Het Primitief kadasterplan (1828) van E.L. Tricot situeert het U-vormig kasteel (perceel nr. 416) ten oosten, bij de Gete met een ommuurde moestuin (perceel nr. 416 bis) aansluitend op de zuidelijke vleugel. Het kadastrale verzamelplan toont hoe het aan het einde lag van een geknikte dreef, binnen zijn vierkante wallen, met twee rechthoekige waterbekkens verbonden door smalle grachtjes. De kadastrale legger kent als eigenaar in 1844 Nicolas Bonaventure de Heusch.

De tekening van Philippe de Corswarem (1756-1839) illustreert het typisch classicistisch voorkomen, het volume en de inplanting van Landwijk. Twee l­agere dienstvleugels, ten noorden een stal- en wagenhuisvleugel en ten zuiden een pachterswoning met kaashuis tegen de puntgevel, omringen samen met het huis de erekoer. Het tracé van de lage muurtjes en de hoge pijlers laten vermoeden dat deze koer op de vierde zijde met hekwerk was afgesloten.
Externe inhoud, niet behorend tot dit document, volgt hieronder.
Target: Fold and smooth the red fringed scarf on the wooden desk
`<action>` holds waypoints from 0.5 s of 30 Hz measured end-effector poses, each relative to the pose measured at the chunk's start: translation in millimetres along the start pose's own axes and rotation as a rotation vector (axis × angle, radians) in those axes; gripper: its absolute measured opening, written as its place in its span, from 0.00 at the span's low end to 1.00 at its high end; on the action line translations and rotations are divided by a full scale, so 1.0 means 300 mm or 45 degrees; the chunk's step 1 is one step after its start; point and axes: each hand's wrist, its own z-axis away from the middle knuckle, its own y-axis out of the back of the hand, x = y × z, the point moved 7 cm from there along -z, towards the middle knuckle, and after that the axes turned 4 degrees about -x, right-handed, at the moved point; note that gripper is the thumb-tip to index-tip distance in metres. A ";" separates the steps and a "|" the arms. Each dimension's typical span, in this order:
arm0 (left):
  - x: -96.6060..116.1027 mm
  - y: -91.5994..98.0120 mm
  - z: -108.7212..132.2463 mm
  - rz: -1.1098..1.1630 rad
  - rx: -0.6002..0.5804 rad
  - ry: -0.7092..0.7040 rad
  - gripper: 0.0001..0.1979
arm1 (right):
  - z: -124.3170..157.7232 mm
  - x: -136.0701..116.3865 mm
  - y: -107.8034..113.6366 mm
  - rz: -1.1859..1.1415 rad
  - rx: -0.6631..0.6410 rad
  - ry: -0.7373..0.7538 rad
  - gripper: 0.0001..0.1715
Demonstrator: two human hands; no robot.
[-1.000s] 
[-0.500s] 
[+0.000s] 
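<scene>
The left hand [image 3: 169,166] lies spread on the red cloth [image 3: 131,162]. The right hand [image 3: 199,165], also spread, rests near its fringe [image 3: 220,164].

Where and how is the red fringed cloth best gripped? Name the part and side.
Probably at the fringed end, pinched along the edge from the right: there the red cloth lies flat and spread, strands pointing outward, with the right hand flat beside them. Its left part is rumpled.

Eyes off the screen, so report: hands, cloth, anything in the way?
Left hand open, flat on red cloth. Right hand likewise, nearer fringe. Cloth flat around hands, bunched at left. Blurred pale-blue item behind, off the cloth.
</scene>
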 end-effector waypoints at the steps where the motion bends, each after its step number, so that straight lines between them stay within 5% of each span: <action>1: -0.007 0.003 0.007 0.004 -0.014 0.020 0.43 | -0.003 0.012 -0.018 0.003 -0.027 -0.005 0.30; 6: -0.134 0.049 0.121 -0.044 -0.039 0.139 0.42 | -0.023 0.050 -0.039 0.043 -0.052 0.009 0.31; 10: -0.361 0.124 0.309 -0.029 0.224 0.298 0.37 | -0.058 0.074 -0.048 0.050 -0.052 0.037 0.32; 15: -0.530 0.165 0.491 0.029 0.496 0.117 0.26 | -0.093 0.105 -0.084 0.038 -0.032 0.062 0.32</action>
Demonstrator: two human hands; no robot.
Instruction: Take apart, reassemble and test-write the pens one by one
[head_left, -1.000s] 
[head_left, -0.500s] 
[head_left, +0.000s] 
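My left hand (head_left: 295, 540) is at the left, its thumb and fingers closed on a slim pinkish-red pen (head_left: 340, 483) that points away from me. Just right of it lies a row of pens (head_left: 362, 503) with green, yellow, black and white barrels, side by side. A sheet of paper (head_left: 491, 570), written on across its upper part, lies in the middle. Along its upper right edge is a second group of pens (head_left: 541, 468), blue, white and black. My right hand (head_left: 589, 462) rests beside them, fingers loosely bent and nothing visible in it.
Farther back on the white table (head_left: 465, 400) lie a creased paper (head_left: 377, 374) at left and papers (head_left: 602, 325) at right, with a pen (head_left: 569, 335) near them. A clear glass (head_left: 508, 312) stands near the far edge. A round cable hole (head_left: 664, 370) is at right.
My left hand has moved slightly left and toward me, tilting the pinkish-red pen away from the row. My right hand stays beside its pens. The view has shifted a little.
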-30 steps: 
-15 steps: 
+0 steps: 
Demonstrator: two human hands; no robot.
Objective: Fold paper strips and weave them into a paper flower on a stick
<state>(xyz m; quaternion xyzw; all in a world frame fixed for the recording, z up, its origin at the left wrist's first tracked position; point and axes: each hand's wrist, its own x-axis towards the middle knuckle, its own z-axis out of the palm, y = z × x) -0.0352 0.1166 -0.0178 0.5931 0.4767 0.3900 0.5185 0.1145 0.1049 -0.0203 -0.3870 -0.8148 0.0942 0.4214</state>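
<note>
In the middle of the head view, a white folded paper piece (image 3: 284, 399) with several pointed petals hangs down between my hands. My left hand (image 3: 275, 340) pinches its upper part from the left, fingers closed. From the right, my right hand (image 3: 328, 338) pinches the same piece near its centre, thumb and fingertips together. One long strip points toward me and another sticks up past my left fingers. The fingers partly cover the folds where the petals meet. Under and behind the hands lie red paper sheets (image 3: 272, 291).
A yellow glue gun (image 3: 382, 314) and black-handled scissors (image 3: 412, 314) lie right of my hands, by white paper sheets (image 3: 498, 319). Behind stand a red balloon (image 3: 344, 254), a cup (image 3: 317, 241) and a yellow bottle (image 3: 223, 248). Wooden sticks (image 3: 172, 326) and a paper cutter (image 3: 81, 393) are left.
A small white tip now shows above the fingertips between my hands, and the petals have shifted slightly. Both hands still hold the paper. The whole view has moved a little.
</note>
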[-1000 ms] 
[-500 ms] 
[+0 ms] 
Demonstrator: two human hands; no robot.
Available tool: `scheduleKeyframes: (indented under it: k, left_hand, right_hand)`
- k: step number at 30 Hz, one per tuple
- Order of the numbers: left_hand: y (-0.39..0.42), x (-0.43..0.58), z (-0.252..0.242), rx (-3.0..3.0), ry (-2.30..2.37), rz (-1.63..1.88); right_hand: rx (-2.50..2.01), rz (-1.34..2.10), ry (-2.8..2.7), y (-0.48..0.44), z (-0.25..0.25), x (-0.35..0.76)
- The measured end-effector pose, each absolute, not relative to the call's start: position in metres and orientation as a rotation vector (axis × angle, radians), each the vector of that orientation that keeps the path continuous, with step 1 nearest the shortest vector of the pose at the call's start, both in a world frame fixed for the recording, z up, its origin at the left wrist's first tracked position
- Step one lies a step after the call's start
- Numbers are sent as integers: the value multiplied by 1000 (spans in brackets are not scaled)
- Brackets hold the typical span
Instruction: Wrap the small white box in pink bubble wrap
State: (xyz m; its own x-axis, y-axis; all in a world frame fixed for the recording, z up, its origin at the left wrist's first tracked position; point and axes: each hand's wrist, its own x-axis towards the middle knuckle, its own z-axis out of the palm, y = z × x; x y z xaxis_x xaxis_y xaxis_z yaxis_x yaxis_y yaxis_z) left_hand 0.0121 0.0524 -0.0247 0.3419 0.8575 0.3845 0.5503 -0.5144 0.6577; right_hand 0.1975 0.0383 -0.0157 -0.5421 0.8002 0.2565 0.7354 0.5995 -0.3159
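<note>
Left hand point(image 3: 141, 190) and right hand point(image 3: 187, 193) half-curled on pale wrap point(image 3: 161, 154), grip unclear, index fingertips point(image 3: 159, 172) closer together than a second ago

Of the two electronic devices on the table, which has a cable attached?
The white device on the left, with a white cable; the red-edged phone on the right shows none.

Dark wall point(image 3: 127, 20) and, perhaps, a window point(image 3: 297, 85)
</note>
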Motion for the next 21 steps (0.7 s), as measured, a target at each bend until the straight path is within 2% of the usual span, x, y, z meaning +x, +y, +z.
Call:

Links en rechts sloot er een hoge haag bij aan, en geboomte suggereert een parkaanleg. Een kopie van een niet gedateerde tekening in het Rijksarchief te Hasselt toont inderdaad eenvoudig hekwerk tussen mooie pijlers. Postkaarten uit de eerste helft van de 20ste eeuw, bewaard in de collectie van Dexia-bank te Brussel, geven hetzelfde beeld als de Corswarems tekening. De kaarten van het Dépôt de la guerre bewijzen dat Landwijk in de 19de eeuw nooit een parkaanleg bezat. Na de verkoop in 1869 werd Landwijk meestal verhuurd, ook nadat Donatus Van Meijel en zijn echtgenote Thérèse Josephine Cool sedert 1875 eigenaars waren. Zij vererfden het in 1886 aan de Commissie van Openbare Onderstand van Etterbeek die het op haar beurt verkocht. Van 1926 tot 1940 was Landwijk deels pachthoeve, deels buitenverblijf van dokter Prosper van de Kerkhof, die de zijvleugels liet slopen, een tennisveld aanlegde en op de erekoer een zwembad bouwde. Hij verwierf eveneens de dreef die men in de 18de eeuw aanlegde vanuit de oude baan Diest-Hasselt. In 1962 werd Landwijk een tehuis voor weesjongens dat een kort leven was beschoren en dat de definitieve teloorgang van het goed inluidde. Het goed ligt geïsoleerd temidden van akkers en weiden, aan het einde van een oprijlaan met gewone platanen, die van de voormalige rechte dreef vertrekt. Slechts het huis, architecturaal verzorgd maar verwaarloosd en beroofd van glaswerk, deuren, planken, vloeren, schouwen en stucornamenten herinnert nog aan het klassieke 'vivre entre cour et jardin'.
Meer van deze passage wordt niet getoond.